Das entspricht erstens den Tatsachen, gilt zweitens nicht nur für die beiden Rheinufer, sondern teilt im Grunde ganz Europa in zwei Mentalitätshälften und hat drittens entscheidende Auswirkungen auf die Frage, wohin die EU sich weiterentwickeln soll. Denn unter anderem stehen auch zwei stark unterschiedliche Visionen von einer Europäischen Union des Jahres 2050 zur Wahl: Da ist zum einen jene primär vor allem von den traditionellen Parteien des politischen Spektrums wie Christ- und Sozialdemokraten sowie Grünen und Liberalen getragene, die am Konzept der immer engeren Union festhalten, wie sie in den römischen Gründungsverträgen von 1957 gefordert wird. Es ist dies mehr oder weniger der Weg in Richtung "Vereinigte Staaten von Europa". Dem steht antagonistisch die Vision der Populisten und Neuen Rechten gegenüber, die Europa vor allem zu einem Wirtschaftsraum zurückstutzen wollen, in dem weiter und teils wieder die Nationalstaaten Herren des Verfahrens sind - also ein "Europa der Vaterländer" (Charles de Gaulle) statt "Vereinigte Staaten von Europa".
Welchem Konzept man den Vorzug gibt - und das wird seltsamerweise kaum je diskutiert -, wird wohl auch stark davon abhängen, wie man zu Macrons Diagnose über die fundamental unterschiedlichen Mentalitäten in Europa in Hinblick auf sehr viele wichtige Aspekte steht: stellvertretend etwa die Neigung zur ökonomischen Austerität im "Norden" gegenüber wirtschaftspolitischem Laissez-faire im "Süden". Wer davon ausgeht - und einiges spricht dafür -, dass sich diese Mentalitäten früher oder später angleichen, kann eher unbesorgt für das Modell der "Vereinigten Staaten" optieren. Denn wenn alle mehr oder weniger das gleiche Wertefundament haben, kann das ohne allzu ernste Konflikte klappen. Vielleicht. Wer hingegen - und auch dafür spricht ziemlich viel - annimmt, dass nicht nur der Rhein völlig unterschiedliche Mentalitäten auf sehr, sehr lange Zeit trennen wird, muss dem skeptisch gegenüberstehen. Dann nämlich würde die immer engere Union zwingend zu immer größeren Konflikten führen; der Krach zwischen Deutschen und Griechen zeigte das deutlich. Unterschiedliche Mentalitäten ohne Neigung zur Konvergenz sind wohl im "Europa der Vaterländer" besser aufgehoben.

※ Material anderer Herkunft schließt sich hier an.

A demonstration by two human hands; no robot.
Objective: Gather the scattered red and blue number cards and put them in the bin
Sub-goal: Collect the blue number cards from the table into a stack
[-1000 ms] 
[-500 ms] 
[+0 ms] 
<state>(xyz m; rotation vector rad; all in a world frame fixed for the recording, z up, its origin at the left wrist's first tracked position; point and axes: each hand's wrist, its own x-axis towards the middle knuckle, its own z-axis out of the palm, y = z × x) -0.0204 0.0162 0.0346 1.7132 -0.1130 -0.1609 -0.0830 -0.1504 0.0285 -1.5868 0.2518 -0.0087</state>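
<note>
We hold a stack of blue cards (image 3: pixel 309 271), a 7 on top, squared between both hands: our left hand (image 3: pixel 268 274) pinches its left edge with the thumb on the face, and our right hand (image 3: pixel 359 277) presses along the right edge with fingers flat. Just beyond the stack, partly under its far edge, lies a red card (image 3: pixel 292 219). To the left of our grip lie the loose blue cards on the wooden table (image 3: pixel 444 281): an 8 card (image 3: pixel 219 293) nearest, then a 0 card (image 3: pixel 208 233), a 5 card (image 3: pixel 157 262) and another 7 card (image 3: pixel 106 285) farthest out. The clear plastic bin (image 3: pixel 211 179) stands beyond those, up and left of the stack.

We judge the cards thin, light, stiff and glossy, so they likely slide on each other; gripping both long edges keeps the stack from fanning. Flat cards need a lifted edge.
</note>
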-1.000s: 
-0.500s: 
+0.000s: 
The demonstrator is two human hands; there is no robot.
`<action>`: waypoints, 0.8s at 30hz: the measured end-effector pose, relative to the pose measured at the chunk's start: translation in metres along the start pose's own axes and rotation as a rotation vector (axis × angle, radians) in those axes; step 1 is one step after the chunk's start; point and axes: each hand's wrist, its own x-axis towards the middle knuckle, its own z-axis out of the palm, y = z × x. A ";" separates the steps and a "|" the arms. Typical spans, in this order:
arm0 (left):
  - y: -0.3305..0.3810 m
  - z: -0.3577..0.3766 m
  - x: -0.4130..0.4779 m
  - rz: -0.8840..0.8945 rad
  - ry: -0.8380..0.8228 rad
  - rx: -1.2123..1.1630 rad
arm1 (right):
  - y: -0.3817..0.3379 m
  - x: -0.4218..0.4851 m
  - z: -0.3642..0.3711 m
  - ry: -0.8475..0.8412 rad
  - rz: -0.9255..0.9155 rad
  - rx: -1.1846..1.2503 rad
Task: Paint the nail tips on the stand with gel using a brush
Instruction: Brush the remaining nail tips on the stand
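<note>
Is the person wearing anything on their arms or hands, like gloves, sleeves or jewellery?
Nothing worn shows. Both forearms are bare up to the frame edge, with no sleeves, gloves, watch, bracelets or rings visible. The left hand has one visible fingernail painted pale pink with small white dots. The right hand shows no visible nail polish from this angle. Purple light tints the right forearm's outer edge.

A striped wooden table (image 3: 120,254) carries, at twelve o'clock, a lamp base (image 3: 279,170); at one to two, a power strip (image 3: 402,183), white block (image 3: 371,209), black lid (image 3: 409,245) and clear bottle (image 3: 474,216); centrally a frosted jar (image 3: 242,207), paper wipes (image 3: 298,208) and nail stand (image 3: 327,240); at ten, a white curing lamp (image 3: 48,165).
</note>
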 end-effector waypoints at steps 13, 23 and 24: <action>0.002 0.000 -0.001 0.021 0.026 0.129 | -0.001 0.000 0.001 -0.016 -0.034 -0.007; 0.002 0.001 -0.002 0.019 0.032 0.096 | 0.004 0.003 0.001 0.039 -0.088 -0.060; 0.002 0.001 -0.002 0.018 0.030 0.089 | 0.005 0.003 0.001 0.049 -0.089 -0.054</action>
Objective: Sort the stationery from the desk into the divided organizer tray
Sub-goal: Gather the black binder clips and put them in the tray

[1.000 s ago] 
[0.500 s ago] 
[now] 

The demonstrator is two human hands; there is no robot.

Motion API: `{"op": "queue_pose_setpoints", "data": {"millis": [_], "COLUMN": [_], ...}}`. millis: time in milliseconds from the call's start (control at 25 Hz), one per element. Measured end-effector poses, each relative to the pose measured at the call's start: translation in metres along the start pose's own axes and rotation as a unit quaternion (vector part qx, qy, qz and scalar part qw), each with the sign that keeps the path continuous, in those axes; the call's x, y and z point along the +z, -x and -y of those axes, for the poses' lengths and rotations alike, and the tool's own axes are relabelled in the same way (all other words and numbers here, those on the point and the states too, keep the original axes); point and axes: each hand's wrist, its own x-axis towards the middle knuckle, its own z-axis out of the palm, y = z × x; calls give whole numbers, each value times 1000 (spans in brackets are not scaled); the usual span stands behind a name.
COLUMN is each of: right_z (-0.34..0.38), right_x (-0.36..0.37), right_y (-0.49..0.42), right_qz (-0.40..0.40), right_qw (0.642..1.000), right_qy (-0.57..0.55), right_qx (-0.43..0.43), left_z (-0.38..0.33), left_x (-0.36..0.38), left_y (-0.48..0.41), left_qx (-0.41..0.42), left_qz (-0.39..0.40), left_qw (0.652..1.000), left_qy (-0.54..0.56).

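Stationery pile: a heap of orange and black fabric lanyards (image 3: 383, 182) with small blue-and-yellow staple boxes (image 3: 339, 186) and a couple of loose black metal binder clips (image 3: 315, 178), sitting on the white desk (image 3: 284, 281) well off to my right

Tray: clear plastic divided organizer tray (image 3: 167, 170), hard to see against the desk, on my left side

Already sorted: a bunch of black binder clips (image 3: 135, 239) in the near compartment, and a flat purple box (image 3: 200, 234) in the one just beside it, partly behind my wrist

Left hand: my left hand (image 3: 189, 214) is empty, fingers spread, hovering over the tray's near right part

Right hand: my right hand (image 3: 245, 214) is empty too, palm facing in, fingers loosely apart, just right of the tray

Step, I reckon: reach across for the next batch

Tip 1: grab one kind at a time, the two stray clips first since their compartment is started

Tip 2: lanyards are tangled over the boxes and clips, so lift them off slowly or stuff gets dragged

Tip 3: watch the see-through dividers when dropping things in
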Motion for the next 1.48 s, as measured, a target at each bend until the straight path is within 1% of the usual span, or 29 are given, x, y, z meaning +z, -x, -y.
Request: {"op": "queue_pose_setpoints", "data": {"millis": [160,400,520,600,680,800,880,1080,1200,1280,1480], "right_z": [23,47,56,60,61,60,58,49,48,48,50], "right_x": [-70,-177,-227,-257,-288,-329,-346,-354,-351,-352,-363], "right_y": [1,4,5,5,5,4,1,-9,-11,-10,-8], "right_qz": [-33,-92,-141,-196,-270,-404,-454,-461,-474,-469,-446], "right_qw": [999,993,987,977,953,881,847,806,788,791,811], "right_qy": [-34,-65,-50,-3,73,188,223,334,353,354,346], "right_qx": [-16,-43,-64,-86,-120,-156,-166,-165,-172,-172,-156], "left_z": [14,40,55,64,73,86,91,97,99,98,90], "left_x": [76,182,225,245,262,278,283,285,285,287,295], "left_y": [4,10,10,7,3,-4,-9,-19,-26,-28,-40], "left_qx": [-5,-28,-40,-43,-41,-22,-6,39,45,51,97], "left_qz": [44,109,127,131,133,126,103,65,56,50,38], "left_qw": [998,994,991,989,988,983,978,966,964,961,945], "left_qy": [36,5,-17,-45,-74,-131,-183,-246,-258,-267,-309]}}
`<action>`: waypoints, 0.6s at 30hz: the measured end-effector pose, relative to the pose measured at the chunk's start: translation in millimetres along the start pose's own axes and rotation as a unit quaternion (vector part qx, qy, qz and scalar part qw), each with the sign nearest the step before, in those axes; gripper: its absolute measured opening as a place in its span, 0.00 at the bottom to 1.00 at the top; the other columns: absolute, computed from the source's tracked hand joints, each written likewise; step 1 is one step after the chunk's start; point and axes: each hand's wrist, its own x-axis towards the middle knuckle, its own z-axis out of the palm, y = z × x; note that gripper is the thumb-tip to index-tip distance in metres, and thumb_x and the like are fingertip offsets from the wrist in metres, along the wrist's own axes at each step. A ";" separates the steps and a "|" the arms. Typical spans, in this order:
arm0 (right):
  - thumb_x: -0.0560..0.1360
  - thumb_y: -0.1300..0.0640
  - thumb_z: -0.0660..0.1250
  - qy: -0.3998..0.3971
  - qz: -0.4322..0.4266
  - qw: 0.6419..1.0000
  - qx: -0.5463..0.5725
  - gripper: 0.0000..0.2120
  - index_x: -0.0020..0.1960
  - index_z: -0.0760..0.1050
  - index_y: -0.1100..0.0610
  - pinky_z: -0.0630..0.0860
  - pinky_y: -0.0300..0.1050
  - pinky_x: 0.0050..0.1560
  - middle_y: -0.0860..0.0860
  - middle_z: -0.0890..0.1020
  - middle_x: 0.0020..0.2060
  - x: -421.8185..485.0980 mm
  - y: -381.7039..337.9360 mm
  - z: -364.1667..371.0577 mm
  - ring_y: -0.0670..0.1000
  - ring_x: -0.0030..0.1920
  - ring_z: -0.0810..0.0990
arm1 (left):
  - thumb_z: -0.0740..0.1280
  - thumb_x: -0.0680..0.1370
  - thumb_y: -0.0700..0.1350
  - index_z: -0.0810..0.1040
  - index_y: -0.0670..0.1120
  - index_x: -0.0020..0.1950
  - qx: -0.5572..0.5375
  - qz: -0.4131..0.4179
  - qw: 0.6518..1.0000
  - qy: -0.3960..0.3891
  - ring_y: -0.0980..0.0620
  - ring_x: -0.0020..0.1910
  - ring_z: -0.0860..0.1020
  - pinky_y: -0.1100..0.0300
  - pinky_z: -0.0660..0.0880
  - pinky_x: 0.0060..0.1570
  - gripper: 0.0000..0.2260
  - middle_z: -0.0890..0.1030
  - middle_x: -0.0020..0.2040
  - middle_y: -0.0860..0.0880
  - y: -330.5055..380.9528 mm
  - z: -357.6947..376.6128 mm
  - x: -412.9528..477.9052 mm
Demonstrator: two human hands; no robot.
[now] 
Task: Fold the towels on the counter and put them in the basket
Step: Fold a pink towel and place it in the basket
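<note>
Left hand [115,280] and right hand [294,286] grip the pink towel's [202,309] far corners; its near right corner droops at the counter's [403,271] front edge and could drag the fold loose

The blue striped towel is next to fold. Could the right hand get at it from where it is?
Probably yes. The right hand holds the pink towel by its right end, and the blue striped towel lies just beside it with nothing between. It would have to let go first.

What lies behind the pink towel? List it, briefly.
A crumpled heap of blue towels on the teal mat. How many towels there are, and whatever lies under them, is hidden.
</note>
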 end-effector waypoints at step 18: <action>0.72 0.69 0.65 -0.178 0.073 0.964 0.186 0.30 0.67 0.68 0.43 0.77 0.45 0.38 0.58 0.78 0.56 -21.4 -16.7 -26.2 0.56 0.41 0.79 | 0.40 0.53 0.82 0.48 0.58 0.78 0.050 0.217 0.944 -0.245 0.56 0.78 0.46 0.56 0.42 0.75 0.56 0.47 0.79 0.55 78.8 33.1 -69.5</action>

Dahinter steht freilich noch eine andere Frage: Wollen wir wirklich ein Europa, das unterschiedliche Mentalitäten so weit vereinheitlicht, wie dies für "Vereinigte Staaten" nötig wäre? Dass in den vergangenen Wochen vergleichsweise zweitrangige Themen erörtert wurden, nicht jedoch diese ganz existenzielle Frage, war nicht wirklich ein Glanzlicht dieses EU-Wahlkampfes.